**Your task:**
The answer must be every line from the entries below that contains "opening".

**Input material:**
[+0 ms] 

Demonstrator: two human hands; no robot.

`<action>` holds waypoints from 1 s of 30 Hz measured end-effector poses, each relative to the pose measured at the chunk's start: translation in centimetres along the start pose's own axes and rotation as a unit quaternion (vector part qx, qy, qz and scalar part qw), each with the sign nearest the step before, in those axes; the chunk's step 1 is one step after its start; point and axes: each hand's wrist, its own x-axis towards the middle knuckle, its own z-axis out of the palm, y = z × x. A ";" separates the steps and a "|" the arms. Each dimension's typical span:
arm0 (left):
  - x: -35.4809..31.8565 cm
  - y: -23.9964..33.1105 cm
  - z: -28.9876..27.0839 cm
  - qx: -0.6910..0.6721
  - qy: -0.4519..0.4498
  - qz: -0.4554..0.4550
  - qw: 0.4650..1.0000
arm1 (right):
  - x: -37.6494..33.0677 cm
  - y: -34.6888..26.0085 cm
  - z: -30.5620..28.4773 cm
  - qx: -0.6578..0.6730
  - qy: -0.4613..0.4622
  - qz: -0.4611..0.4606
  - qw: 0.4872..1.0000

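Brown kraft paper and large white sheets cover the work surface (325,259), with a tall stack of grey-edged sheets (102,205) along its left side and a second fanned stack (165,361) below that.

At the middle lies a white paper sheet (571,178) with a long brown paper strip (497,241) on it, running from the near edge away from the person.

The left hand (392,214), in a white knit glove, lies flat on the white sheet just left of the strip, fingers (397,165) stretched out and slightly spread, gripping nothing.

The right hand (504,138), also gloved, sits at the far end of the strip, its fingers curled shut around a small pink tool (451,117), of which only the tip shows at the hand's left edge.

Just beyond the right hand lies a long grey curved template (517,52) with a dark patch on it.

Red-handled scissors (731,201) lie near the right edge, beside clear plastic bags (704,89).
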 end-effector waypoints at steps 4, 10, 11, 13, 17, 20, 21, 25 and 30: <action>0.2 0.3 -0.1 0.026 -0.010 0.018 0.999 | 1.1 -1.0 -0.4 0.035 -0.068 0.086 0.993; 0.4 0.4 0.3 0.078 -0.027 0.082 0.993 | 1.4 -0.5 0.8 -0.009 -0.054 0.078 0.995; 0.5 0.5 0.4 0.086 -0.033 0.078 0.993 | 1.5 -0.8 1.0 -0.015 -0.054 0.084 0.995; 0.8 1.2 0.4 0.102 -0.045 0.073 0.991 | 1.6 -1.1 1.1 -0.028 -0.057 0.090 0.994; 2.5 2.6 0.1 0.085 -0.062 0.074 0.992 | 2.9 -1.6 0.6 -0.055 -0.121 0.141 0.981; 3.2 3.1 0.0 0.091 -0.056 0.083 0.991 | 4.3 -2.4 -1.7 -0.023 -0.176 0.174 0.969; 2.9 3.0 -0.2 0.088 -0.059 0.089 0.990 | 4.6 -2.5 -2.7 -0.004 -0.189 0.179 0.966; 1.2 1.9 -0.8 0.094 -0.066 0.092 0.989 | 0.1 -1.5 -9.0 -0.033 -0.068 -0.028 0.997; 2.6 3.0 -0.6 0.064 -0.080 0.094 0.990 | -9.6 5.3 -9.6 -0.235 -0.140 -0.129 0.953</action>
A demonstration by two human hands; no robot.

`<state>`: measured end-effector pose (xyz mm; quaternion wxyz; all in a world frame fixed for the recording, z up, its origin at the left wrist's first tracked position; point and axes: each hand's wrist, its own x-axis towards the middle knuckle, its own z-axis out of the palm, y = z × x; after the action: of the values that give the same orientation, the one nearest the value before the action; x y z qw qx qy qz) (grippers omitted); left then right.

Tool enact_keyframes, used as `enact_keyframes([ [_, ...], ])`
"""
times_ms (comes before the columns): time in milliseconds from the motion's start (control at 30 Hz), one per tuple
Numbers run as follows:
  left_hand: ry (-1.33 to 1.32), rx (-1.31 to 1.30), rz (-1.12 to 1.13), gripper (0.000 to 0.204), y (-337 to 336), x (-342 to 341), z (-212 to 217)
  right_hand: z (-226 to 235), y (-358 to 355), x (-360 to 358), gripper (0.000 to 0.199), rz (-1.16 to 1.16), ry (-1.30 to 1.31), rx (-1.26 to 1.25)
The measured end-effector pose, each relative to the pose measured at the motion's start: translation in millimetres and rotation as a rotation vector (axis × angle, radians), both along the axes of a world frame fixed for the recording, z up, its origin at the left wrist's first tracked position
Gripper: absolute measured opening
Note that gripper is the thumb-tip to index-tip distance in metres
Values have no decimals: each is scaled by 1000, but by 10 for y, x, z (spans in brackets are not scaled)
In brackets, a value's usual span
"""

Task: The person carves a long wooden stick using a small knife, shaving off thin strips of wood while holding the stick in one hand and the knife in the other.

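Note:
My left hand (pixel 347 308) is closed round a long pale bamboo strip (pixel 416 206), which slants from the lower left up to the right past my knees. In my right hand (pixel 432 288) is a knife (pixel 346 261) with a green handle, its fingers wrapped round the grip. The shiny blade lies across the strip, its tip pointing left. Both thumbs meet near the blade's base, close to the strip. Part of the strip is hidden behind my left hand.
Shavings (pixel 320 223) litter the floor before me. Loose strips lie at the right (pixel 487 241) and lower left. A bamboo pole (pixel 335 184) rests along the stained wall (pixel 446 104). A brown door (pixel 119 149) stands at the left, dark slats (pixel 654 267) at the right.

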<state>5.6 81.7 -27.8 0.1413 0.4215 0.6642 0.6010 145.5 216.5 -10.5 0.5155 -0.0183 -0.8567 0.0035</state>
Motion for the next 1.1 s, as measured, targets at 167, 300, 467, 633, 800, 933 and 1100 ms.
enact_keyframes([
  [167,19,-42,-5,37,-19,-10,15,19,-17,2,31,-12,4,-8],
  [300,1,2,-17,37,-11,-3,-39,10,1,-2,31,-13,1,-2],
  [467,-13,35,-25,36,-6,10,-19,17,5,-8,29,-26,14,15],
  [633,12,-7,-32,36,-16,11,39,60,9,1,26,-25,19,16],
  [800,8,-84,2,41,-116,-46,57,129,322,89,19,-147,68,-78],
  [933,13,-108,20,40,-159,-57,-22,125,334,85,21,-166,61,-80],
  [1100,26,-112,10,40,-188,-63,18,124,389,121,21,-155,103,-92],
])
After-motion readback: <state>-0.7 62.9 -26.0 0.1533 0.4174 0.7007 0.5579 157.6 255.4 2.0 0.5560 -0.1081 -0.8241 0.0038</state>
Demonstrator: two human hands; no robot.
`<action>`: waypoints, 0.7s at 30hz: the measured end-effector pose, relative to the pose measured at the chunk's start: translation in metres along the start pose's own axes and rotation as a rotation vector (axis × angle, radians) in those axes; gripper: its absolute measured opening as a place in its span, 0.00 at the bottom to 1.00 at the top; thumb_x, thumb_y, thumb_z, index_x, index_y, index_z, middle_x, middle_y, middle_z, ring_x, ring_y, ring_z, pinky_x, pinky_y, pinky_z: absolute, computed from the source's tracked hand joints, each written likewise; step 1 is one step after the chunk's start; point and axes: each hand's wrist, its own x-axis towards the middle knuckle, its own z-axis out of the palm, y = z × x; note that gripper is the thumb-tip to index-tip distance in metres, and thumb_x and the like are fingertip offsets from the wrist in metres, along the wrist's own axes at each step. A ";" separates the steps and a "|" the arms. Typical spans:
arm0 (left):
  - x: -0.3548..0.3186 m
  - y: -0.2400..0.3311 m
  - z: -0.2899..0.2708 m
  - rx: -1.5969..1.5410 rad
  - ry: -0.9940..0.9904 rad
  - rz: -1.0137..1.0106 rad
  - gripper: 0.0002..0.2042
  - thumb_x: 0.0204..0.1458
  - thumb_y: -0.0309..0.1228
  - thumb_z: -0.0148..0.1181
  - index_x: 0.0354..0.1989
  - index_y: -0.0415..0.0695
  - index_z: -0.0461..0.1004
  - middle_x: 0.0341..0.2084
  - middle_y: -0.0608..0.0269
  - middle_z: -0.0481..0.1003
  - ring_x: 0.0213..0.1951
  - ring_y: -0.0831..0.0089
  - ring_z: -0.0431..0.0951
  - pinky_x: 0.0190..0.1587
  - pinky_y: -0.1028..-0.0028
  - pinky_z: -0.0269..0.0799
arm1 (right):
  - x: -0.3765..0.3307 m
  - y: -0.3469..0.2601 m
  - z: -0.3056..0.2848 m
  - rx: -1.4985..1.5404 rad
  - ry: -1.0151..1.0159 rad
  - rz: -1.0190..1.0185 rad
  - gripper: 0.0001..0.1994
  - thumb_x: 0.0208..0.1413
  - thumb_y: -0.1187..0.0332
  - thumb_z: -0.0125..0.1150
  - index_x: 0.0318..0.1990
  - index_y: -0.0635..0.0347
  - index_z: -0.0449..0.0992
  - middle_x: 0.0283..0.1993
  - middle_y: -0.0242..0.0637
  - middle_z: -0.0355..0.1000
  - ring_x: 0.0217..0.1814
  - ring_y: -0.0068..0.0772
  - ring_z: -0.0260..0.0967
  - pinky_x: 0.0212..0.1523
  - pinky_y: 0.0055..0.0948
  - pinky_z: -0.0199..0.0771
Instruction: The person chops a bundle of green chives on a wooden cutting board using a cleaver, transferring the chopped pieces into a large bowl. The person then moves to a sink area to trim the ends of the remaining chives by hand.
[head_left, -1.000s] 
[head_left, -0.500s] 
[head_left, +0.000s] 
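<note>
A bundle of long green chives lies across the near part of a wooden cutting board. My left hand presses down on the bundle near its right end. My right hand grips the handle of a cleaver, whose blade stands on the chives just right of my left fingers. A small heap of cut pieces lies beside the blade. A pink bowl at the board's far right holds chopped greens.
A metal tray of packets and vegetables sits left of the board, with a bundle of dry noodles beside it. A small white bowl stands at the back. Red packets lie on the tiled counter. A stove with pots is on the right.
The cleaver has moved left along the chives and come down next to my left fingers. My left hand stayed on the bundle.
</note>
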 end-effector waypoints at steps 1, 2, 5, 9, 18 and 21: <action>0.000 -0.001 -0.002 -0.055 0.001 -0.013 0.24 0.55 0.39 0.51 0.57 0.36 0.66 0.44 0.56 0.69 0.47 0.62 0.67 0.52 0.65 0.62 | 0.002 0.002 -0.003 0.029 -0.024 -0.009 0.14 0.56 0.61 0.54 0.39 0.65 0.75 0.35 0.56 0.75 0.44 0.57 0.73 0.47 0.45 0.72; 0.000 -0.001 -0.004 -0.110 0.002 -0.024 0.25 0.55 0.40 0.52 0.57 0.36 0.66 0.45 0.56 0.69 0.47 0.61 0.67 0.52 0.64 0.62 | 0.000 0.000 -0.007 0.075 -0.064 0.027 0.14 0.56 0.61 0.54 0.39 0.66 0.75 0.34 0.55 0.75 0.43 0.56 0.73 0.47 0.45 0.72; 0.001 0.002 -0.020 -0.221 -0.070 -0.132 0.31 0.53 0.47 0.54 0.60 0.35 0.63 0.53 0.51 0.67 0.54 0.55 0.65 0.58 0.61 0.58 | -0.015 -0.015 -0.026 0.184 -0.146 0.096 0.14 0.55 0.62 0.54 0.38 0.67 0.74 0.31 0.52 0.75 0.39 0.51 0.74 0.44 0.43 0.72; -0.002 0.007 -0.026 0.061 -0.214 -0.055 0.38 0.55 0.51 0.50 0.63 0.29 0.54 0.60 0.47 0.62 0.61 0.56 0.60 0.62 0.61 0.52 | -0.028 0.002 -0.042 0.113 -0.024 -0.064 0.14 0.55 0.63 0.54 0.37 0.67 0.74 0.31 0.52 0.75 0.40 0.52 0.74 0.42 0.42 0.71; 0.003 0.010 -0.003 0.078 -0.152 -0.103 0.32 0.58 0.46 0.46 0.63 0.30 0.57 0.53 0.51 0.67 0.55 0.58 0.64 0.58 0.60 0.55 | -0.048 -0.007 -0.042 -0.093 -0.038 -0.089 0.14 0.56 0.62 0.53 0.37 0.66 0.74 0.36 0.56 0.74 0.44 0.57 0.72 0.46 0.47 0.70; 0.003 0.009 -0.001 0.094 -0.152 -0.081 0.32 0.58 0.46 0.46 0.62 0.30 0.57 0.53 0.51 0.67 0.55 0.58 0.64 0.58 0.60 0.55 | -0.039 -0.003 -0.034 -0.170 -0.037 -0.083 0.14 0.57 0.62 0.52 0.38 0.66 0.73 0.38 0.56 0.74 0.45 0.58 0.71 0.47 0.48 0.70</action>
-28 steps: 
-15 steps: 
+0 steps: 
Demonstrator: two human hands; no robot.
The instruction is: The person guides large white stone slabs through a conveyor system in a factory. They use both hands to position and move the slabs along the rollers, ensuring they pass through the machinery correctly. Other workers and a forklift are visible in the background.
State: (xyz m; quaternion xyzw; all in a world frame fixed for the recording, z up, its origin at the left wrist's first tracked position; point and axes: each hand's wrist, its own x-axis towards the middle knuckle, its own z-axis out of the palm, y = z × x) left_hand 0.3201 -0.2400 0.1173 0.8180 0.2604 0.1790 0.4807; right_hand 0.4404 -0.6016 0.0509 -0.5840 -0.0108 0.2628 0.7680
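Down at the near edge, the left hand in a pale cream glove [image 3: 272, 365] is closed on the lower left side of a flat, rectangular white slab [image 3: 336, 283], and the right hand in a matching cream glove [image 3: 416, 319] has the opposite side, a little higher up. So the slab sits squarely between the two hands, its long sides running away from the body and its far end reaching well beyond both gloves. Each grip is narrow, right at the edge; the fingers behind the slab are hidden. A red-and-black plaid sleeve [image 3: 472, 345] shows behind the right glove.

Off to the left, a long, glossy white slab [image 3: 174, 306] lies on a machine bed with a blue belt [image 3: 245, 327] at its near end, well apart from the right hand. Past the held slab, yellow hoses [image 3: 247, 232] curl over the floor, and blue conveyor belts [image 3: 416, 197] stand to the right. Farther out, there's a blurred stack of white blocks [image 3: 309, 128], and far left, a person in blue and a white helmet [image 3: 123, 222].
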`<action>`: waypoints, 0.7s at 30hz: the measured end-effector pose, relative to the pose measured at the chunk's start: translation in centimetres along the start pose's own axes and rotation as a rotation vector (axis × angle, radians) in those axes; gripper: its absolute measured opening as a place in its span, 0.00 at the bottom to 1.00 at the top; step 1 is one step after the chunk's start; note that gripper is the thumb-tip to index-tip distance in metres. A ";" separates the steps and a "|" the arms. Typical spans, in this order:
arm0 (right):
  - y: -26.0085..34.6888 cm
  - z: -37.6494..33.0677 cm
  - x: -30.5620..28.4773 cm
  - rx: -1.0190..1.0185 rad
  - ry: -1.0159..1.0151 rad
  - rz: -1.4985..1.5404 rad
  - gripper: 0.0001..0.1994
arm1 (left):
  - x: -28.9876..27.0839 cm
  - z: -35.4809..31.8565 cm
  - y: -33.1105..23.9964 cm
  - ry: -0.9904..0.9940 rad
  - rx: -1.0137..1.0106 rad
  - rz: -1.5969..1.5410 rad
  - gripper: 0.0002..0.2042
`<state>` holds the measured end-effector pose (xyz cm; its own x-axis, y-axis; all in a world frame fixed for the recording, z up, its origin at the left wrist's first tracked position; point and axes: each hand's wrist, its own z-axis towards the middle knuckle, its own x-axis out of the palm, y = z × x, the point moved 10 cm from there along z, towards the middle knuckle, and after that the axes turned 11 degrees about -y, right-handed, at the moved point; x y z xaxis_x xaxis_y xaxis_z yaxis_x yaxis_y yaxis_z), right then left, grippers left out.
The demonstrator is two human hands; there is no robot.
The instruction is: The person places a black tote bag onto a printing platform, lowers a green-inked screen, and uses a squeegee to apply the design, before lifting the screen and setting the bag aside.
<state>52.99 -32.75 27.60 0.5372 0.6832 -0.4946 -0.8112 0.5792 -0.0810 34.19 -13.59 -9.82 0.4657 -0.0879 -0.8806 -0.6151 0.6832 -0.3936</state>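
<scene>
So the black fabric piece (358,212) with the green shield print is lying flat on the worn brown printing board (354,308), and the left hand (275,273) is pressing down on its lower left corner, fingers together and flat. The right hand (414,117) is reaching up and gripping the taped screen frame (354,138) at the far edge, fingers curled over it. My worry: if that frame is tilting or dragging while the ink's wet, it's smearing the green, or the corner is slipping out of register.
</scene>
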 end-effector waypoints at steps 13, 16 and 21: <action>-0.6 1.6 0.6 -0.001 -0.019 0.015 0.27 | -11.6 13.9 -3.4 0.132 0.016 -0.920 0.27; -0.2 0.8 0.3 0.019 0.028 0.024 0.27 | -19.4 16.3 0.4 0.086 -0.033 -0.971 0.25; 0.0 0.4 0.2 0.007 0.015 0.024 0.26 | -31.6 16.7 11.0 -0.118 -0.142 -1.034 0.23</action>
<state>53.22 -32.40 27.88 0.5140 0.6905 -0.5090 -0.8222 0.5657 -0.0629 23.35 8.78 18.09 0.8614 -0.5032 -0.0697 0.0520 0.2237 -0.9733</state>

**Output of the task:**
Gripper: absolute measured opening
`<action>`: waypoints, 0.7s at 30hz: the measured end-effector pose, relative to the pose measured at the chunk's start: translation in metres along the start pose's own axes and rotation as a rotation vector (axis × angle, radians) in those axes; gripper: its absolute measured opening as a place in its span, 0.00 at the bottom to 1.00 at the top; thumb_x, thumb_y, thumb_z, index_x, index_y, index_z, middle_x, middle_y, middle_z, ring_x, ring_y, ring_z, pinky_x, pinky_y, pinky_z: absolute, computed from the source's tracked hand joints, each written likewise; step 1 is one step after the chunk's start; point and axes: each hand's wrist, its own x-axis towards the middle knuckle, its own z-axis out of the palm, y = z × x; note that gripper is the thumb-tip to index-tip distance in metres, and thumb_x and the like are fingertip offsets from the wrist in metres, along the wrist's own axes at each step. A ";" separates the steps and a "|" the arms. Typical spans:
`<action>`: waypoints, 0.7s at 30hz: the measured end-effector pose, relative to the pose measured at the chunk's start: translation in centimetres along the start pose's own axes and rotation as a rotation vector (axis × angle, radians) in those axes; gripper: its absolute measured opening as a place in its span, 0.00 at the bottom to 1.00 at the top; step 1 is one step after the chunk's start; note that gripper is the thumb-tip to index-tip distance in metres. A ";" separates the steps and a "|" the arms. Typical spans, in this order:

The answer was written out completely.